Founded in the 19th century, the community was originally known as Bryant. Later, the name changed to Bryantburg (no 'S'). Bryantburg was a flag station on the Chicago, Rock Island, and Pacific Railroad; the depot was later upgraded to a full station, and by the early 1900s, Bryantburg was considered a "small town".

Bryantsburg was once home to a bank, schools, and a post office. Early postmasters in Bryantsburg included J. R. Cowell, A. Johnson, C. W. Cowell and J. M. Barclay. The post office was closed by 1925.

Bryantsburg was the site of the Free Will Baptist Church, which originally held meetings in the southwestern part of Hazleton Township until 1900, when the church opened in Bryantsburg. In 1914, the church membership was around 50.

The Chicago, Rock Island, and Pacific Railroad operated until 1980, when it was liquidated.

Bryantsburg's population was 41 in 1902, and 52 in 1925.

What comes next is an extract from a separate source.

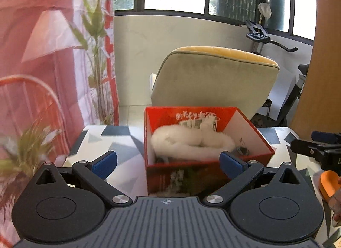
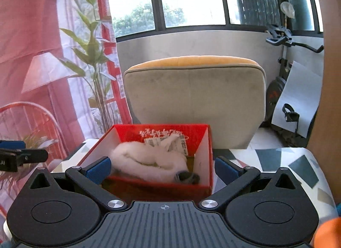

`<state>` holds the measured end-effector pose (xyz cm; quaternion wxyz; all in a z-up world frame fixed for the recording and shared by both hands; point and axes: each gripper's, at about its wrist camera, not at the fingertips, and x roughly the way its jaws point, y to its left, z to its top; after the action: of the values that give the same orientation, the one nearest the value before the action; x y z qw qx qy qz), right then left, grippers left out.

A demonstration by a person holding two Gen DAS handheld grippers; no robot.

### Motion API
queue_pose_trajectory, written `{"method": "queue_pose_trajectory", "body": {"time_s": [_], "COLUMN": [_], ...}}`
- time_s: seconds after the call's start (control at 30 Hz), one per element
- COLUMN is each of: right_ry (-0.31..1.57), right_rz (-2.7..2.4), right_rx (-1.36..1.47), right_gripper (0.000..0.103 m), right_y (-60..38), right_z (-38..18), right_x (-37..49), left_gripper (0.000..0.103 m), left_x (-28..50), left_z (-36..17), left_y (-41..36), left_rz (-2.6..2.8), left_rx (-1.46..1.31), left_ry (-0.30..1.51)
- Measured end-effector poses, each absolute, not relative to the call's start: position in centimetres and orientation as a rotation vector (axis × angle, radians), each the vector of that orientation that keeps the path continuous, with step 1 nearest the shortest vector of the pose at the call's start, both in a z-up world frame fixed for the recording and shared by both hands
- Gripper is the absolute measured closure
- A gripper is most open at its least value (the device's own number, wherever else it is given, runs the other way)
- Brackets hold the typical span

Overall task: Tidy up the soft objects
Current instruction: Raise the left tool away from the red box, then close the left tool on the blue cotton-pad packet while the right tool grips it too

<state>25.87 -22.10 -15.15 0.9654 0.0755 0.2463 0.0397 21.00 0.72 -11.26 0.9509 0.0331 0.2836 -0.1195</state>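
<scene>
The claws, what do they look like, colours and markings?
Both look alike. The left claw and right claw have blue ribbed pads on black linkage arms with silver pivot screws, round black housings, and a grey ridged body bearing a small crosshair mark.

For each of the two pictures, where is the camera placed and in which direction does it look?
Left wrist view: on the left claw, looking forward and slightly down at the red box; its open blue fingers show, the right claw at the edge.
Right wrist view: on the right claw, facing the same box; the left claw at the left edge.
Shared: box, white fluffy item, chair, window.
</scene>
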Motion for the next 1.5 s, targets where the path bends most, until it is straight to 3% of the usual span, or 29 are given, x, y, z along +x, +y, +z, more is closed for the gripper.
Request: {"method": "queue_pose_trajectory", "body": {"time_s": [0.5,0.87,1.07,1.5], "right_ry": [0.554,0.622,0.653,0.725], "right_rz": [0.086,0.1,0.11,0.169], "right_rx": [0.162,0.135,0.141,0.163], "right_gripper": [0.0,0.002,0.008,0.018], "right_y": [-20.1,-18.7,-18.7,-19.1], "right_z": [-19.5,-21.5,-22.5,-25.2], "right_x": [17.1,16.8,17.4,20.5], "left_gripper": [0.0,0.0,0.001,0.014], "left_x": [15.0,15.1,15.4,18.3], "left_z": [-14.1,-17.3,-18.2,-20.3], "left_y": [1.4,1.5,1.6,1.4], "left_rz": [-0.244,-0.261,-0.26,-0.302], "left_rx": [0.089,0.023,0.01,-0.033], "left_ry": [0.568,0.691,0.72,0.811]}}
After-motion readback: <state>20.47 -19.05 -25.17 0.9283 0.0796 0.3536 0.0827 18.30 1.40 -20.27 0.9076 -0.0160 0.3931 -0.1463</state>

In 1931, a major hailstorm in northeast Iowa damaged crops and farm products in the Bryantsburg area, as well as in Swisher, Shueyville, Vinton, Fairfax, and LaPorte City. The path of the storm began in Bryantsburg, and the damage in Buchanan County was extensive, accounted as a near total loss of crops. Poultry and pigs were also killed in the storm, which ranged from one to four miles wide in Buchanan County.

The population was 25 in 1940.

By the 1970s, Bryantsburg was included in a list of "dying towns" in the Waterloo Courier, alongside Kiene, Albany, Buck Grove, Grove Hill, Abbott, Irma, Floyd Crossing, Kains Siding, Dalby, Merson, Jubilee, and Deerfield.

Many Amish families now live in the Bryantsburg area, which is near the Morwood Campgrounds.